## Exercise instructions
Give the listing again character for character, but drop the images.

## Provided entries
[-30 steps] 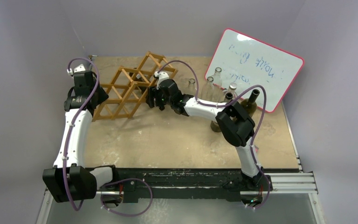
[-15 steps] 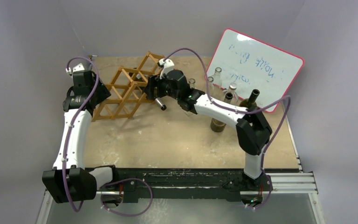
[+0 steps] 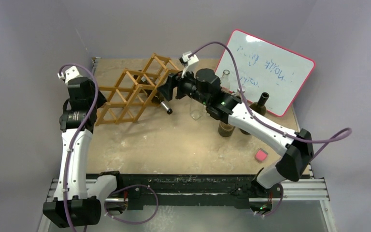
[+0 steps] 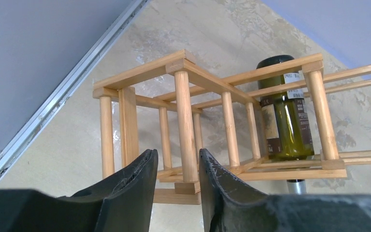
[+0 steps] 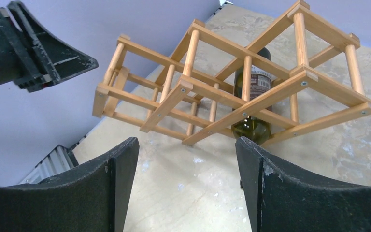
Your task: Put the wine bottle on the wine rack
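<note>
The wooden wine rack (image 3: 130,94) stands at the back left of the table. A dark green wine bottle (image 3: 164,106) lies in one of its cells, with its capped neck poking out toward the front. The left wrist view shows the bottle's body (image 4: 290,125) inside the rack's (image 4: 186,96) slats. My right gripper (image 3: 168,90) hangs open just right of the rack and holds nothing. In its own view the rack (image 5: 270,96) and bottle (image 5: 251,92) lie beyond the right gripper (image 5: 186,140). My left gripper (image 4: 178,152) is at the rack's left end, its jaws a narrow gap apart. A rack post shows beyond that gap.
A whiteboard (image 3: 265,67) leans at the back right. In front of it stand clear glass bottles (image 3: 224,79) and dark bottles (image 3: 258,104), one (image 3: 226,128) nearer the middle. A small pink object (image 3: 260,155) lies by the right arm.
My right gripper has let go of the bottle, which stays in the rack, and has drawn back to the right, open. The left arm has pulled back a little from the rack's end.
</note>
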Controlling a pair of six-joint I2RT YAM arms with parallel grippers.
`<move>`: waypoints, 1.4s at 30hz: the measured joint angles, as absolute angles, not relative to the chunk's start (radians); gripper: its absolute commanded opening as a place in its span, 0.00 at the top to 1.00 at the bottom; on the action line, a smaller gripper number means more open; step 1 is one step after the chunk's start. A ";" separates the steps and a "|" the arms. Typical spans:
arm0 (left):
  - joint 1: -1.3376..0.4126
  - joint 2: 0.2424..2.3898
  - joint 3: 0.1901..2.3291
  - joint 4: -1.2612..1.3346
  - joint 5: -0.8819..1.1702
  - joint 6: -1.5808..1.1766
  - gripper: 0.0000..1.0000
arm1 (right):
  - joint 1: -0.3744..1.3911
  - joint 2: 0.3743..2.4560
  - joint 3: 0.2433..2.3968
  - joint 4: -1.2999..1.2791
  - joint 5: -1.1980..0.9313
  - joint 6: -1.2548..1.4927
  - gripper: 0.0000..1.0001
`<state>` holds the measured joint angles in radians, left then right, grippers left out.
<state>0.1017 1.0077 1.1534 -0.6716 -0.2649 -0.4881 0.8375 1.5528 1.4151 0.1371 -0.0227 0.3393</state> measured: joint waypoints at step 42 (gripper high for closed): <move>0.097 1.126 1.087 -0.495 -0.125 -0.722 0.55 | 0.825 1.406 1.363 -0.197 0.429 0.374 0.27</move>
<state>0.0967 1.1255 1.0866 -0.4953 -0.1246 -0.7219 0.8249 1.4059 1.3628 -0.1970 0.4294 0.3744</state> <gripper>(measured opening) 0.385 0.733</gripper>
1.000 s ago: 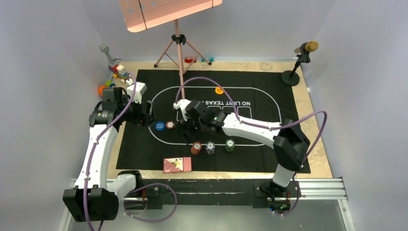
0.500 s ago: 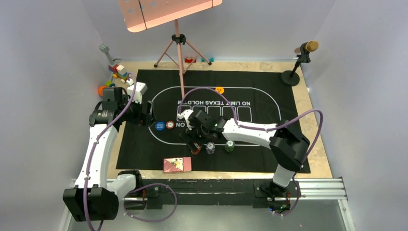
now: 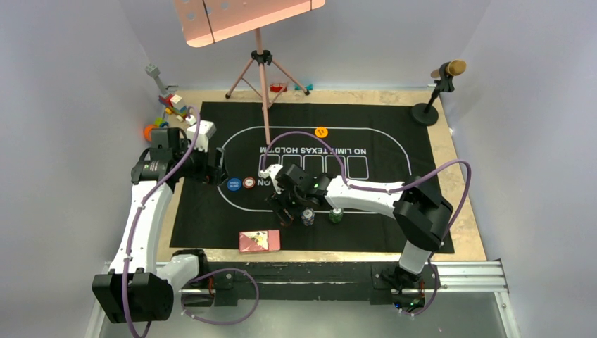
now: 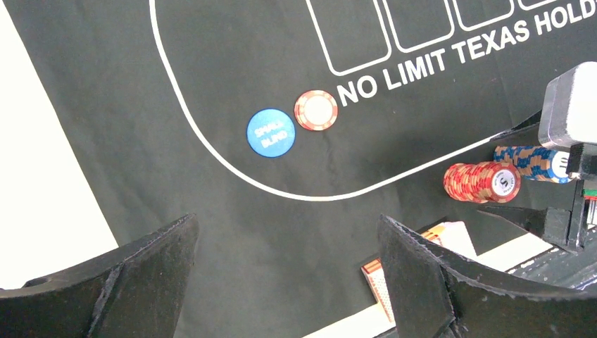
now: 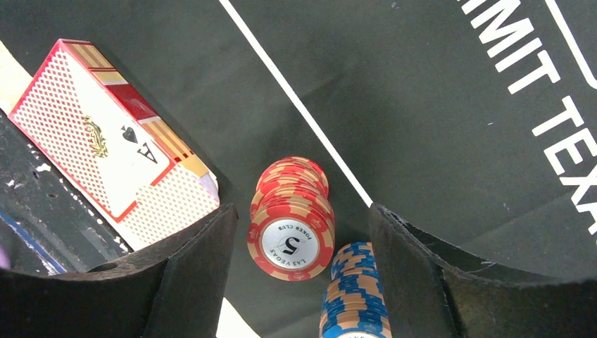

## Result
[-30 steps] 
[-15 steps] 
[+0 steps] 
[+0 steps] 
[+0 steps] 
Your task: Put the wine bottle on the wine rack
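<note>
The wooden wine rack (image 3: 130,94) stands at the back left of the table. A dark green wine bottle (image 3: 164,106) lies in one of its cells, with its capped neck poking out toward the front. The left wrist view shows the bottle's body (image 4: 290,125) inside the rack's (image 4: 186,96) slats. My right gripper (image 3: 168,90) hangs open just right of the rack and holds nothing. In its own view the rack (image 5: 270,96) and bottle (image 5: 251,92) lie beyond the right gripper (image 5: 186,140). My left gripper (image 4: 178,152) is at the rack's left end, its jaws a narrow gap apart. A rack post shows beyond that gap.
A whiteboard (image 3: 265,67) leans at the back right. In front of it stand clear glass bottles (image 3: 224,79) and dark bottles (image 3: 258,104), one (image 3: 226,128) nearer the middle. A small pink object (image 3: 260,155) lies by the right arm.
My right gripper has let go of the bottle, which stays in the rack, and has drawn back to the right, open. The left arm has pulled back a little from the rack's end.
</note>
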Controlling a pair of six-joint I2RT YAM arms with parallel grippers.
`<move>`: waypoints, 1.4s at 30hz: the measured joint angles, as absolute angles, not relative to the chunk's start (radians); gripper: its absolute commanded opening as a place in its span, 0.00 at the top to 1.00 at the bottom; on the action line, a smaller gripper number means more open; step 1 is one step after the chunk's start. A ";" separates the steps and a "|" the arms. Typical spans:
arm0 (left):
  - joint 1: -1.3376..0.4126
  - joint 2: 0.2424..2.3898
  - joint 3: 0.1901..2.3291
  - joint 4: -1.2612..1.3346
  - joint 5: -0.8819..1.1702
  - joint 6: -1.5808..1.1766
  - gripper: 0.0000..1.0000
arm1 (right):
  - joint 1: -0.3744..1.3911
  - joint 2: 0.3743..2.4560
  - joint 3: 0.2433..2.3968
  - joint 4: -1.2999..1.2791
  - joint 5: -1.1980..0.9313
  - joint 6: -1.2548..1.4927
  - gripper: 0.0000..1.0001
`<state>` holds the measured joint angles in radians, left then right, grippers left out.
<state>0.1017 1.0077 1.1534 -0.6716 -0.2649 -0.4881 0.8375 1.5528 1.4151 0.1371 -0.0227 0.3393</state> measured: joint waypoints at step 42 (gripper high for closed): <move>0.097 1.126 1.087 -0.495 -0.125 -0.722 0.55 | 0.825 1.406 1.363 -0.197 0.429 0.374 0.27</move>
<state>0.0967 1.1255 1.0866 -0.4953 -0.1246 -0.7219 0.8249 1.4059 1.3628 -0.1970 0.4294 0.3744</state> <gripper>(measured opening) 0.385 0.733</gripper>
1.000 s ago: 
0.500 s ago: 
now: 
now: 
now: 

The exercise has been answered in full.